Page 1 of 2

/check_uptime.pl show incorrect uptime.

Posted: Tue Jul 28, 2015 9:13 am
by mkhan12282
Hello everyone

We have recently come across a issue where nagios is reporting wrong value for /check_uptime.pl. When this happens, we believe that a device has gone down (restart) but when checking on the device (mainly cisco) we can see uptime on the device is more than a year. I can't find any relevant article which could assist us in resolving the issue.

You can see that when we run the command on nagios, it retruns wrong value compare to when we check direclty on the end device.
Any advice to fix the issue?
Thank you.
MK

Nagios CLI:
[root@demo libexec]# ./check_uptime.pl -c tiger -l 1 -u 10000 172.16.16.1
OK: UP for 3 days | uptime=3;

Device:
172.16.16.1 uptime is 1 year, 19 weeks, 2 days, 19 hours, 34 minutes
Uptime for this control processor is 1 year, 19 weeks, 2 days, 19 hours, 37 minutes
System returned to ROM by reload
System restarted at 17:59:38 GMT Fri Mar 14 2014
System image file is "flash:packages.conf"
Last reload reason: Reload command



define command{
command_name check_snmp_uptime
command_line $USER1$/check_uptime.pl -c $ARG1$ -l $ARG2$ -u $ARG3$ $HOSTADDRESS$
}

define service {
use active-msc,graphed-service
notification_period 24x7
notification_options w,u,c
service_description sys-uptime
check_command check_snmp_uptime3!tiger!1!10000
hostgroup Voice-Servers-linux
notification_interval 0
}

Re: /check_uptime.pl show incorrect uptime.

Posted: Tue Jul 28, 2015 12:15 pm
by jolson
It's possible that your Cisco device is improperly reporting its uptime. You can verify this by manually running an SMNPget against the appropriate OID.

Code: Select all

snmpget -v2c -c public -mALL 192.168.1.1 1.3.6.1.6.3.10.2.1.3
Replace -vXX with the appropriate version of SNMP you're running, public with the appropriate community string, and 192.168.1.1 with the appropriate IP Address of your Cisco device in question.

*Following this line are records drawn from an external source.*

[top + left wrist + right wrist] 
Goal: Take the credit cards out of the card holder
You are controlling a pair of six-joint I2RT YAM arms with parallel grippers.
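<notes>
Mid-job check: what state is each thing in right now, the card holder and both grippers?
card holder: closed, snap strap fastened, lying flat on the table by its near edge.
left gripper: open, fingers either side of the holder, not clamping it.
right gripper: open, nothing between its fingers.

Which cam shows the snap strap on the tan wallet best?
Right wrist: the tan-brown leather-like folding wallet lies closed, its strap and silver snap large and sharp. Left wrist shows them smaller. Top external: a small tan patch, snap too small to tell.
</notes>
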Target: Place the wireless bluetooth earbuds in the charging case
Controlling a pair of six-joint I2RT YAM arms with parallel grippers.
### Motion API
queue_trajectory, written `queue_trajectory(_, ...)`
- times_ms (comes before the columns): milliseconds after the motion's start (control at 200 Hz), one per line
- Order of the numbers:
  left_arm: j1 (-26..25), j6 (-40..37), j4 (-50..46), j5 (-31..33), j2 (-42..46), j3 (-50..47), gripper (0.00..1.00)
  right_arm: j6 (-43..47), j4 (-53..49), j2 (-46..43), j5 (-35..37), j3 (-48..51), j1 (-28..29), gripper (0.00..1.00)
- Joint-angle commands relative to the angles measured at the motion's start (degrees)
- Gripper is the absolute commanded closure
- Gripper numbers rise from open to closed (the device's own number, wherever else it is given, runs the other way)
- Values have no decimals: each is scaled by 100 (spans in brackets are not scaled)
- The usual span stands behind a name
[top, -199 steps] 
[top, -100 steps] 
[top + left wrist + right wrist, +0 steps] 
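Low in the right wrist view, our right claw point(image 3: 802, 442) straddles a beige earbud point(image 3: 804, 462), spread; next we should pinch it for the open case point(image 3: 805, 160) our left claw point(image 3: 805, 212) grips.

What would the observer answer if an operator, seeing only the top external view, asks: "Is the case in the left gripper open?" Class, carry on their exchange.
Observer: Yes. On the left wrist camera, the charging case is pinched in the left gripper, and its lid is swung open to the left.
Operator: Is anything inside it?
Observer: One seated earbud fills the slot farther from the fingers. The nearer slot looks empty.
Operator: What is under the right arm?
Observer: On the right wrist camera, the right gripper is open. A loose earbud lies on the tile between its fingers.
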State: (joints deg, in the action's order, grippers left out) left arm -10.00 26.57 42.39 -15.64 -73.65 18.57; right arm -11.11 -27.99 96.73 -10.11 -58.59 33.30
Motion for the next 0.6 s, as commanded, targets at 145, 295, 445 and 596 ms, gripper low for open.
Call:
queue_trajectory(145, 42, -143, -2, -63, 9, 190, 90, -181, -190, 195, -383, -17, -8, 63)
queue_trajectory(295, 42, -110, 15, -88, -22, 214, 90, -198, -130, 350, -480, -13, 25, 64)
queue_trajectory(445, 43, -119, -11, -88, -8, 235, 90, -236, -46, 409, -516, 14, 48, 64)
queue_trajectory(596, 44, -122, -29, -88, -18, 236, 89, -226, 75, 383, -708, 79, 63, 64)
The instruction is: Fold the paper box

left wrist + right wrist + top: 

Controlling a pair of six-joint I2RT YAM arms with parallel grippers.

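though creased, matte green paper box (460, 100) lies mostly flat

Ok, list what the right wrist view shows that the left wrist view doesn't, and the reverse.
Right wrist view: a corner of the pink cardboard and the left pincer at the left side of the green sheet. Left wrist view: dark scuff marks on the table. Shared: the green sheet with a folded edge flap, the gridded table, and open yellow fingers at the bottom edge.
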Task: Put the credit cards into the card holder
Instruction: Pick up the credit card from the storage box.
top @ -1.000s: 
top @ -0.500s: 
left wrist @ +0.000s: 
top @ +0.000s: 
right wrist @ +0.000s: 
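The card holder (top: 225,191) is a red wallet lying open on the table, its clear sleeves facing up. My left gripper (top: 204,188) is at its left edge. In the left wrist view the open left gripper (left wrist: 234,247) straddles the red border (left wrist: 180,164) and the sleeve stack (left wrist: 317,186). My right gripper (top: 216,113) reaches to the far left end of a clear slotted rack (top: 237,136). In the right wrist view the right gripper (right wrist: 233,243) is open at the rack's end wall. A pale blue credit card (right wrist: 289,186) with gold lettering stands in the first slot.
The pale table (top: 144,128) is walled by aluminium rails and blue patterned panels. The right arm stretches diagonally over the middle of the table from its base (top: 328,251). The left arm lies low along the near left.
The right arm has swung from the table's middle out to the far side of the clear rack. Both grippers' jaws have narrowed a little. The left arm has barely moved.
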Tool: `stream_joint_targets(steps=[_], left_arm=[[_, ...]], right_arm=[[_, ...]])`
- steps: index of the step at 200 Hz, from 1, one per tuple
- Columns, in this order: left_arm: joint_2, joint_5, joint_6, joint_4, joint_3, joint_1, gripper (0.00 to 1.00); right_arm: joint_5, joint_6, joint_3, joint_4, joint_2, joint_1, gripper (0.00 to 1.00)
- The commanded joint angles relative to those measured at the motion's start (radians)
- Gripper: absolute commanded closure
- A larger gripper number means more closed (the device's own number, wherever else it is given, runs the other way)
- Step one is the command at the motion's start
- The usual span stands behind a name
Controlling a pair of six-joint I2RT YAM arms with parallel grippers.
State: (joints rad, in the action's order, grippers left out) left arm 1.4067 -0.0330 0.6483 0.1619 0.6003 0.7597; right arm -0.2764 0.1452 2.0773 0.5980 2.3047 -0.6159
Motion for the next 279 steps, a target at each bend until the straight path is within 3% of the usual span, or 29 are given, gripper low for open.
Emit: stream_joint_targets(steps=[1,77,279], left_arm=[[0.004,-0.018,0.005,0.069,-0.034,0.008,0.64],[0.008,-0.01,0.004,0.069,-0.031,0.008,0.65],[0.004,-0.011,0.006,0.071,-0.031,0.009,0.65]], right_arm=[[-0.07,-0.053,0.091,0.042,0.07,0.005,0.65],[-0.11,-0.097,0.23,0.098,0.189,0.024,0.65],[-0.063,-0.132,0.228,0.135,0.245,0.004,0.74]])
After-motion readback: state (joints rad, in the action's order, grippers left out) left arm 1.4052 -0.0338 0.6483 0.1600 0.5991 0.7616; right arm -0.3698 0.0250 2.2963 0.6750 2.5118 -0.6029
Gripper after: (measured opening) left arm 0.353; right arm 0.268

Re: /check_uptime.pl show incorrect uptime.

Posted: Wed Jul 29, 2015 6:23 am
by mkhan12282
Hi

OK, so it return the similar result as Nagios did.
[root@ukdcnetmon01 libexec]# snmpget -v2c -c tiger -mALL 172.16.16.1 1.3.6.1.2.1.1.3.0
DISMAN-EVENT-MIB::sysUpTimeInstance = Timeticks: (39903247) 4 days, 14:50:32.47

It's seems that it's around this issue/limitation.
sysUpTime is a 32-bit counter and will roll over after 496 days.
https://supportforums.cisco.com/discuss ... ime#573246

Now users suggests to use this, 1.3.6.1.6.3.10.2.1.3.0 which does not rollover, but how can be make nagios to check this snmp mib and not the above? So using the new OID, i am getting this.
SNMP-FRAMEWORK-MIB::snmpEngineTime.0 = INTEGER: 42251161 seconds

So quoting from the above shown link.

sysUpTime is a 32-bit counter and will roll over after 496 days.
But you can poll snmpEngineId (.1.3.6.1.6.3.10.2.1.3) which returns the uptime in seconds and should not roll over for 135 years...

Thanks.

Re: /check_uptime.pl show incorrect uptime.

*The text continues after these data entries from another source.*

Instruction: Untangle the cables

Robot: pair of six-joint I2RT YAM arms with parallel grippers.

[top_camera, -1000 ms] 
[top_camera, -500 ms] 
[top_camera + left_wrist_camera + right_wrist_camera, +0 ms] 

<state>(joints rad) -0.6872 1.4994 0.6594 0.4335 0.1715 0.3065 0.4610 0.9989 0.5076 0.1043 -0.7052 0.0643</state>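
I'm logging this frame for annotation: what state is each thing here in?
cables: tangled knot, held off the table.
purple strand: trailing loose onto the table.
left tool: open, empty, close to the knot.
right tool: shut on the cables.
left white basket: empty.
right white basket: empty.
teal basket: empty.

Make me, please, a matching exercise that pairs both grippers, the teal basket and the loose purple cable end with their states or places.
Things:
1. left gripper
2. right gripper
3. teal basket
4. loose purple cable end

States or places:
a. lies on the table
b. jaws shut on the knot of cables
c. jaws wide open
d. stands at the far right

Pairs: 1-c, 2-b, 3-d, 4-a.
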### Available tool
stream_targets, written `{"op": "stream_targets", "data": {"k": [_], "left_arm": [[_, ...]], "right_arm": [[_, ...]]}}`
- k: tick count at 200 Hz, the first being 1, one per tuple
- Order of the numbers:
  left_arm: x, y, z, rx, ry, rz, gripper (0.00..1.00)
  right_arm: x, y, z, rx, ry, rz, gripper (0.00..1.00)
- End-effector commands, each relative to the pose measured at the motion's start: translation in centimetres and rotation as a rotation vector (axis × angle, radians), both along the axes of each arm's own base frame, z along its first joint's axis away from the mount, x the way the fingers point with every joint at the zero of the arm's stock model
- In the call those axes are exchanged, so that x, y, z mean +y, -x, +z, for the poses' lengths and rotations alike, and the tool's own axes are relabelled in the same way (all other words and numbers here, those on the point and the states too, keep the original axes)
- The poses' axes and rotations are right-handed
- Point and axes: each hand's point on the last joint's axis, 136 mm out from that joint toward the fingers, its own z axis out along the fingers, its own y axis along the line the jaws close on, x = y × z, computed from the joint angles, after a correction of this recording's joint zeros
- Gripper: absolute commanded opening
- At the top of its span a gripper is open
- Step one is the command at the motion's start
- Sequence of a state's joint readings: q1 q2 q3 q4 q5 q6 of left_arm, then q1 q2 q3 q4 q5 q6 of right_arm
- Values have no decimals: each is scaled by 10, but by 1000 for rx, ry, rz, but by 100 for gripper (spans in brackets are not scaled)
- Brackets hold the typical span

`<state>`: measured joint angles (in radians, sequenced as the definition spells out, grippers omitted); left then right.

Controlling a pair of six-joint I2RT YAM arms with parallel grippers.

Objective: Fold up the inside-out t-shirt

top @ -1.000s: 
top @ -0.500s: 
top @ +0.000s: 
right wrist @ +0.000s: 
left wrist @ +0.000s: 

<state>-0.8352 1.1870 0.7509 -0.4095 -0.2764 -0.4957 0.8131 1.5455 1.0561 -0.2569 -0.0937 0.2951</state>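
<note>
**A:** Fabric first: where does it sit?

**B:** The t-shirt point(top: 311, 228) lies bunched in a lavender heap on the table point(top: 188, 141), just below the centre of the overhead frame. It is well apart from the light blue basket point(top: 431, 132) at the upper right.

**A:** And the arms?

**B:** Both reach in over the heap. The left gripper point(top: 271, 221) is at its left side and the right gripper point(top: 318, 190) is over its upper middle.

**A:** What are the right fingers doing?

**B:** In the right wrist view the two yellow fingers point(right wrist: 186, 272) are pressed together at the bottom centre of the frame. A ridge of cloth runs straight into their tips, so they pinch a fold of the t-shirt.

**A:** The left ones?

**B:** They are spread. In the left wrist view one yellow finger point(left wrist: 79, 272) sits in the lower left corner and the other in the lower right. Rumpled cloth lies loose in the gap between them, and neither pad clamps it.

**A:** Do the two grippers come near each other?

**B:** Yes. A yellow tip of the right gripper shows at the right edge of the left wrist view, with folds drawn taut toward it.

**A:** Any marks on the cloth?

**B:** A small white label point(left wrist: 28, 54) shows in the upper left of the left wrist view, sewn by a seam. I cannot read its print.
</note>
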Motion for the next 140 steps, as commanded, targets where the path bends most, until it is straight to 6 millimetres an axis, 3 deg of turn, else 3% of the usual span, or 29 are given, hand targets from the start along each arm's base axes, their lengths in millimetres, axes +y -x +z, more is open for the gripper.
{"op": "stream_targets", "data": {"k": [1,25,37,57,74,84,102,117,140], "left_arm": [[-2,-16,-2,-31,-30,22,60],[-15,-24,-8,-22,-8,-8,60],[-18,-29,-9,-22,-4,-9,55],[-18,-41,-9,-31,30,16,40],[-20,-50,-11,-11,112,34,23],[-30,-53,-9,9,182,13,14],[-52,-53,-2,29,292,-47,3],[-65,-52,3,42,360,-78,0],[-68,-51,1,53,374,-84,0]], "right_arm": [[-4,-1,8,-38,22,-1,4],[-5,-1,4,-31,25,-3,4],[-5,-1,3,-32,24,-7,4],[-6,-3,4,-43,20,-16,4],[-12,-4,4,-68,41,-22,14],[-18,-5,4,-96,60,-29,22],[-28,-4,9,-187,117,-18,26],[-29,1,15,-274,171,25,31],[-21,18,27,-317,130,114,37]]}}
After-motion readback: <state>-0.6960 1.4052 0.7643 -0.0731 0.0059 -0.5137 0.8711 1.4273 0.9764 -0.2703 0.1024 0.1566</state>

Posted: Wed Jul 29, 2015 10:40 am
by jolson
mkhan12282,

Try using the attached version of the script (updated for the new OID you suggested) and let me know the results of your testing.

Thanks!

Re: /check_uptime.pl show incorrect uptime.

Posted: Fri Jul 31, 2015 9:42 am
by mkhan12282
Hi

Thanks for the file.
Please see below. It's fetching real up time, but the "Duration" column" still gives not real value. Can we update this too?



Regards
MK

Re: /check_uptime.pl show incorrect uptime.

Posted: Fri Jul 31, 2015 10:53 am
by jolson
Duration is how long it's been since the service state last changed.
Since you installed the new plugin, has the service status of that check changed? It's likely that the duration is displaying properly. Duration does not have to do with the uptime check specifically, and since you recently replaced your check_uptime plugin I assume that the your duration may have been reset due to state changes for that service. Am I missing something here?

Re: /check_uptime.pl show incorrect uptime.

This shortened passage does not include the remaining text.